<<<<

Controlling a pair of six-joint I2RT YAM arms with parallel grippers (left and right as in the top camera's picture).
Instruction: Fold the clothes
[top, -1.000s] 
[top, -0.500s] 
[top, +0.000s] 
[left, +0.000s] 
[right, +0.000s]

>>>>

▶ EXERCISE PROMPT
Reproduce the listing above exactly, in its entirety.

▶ SOLUTION TO THIS TASK
Controlling a pair of six-joint I2RT YAM arms with parallel grippers (left and right as in the top camera's picture).
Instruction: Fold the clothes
[top, -1.000s] 
[top, -0.500s] 
[top, +0.000s] 
[left, +0.000s] 
[right, +0.000s]

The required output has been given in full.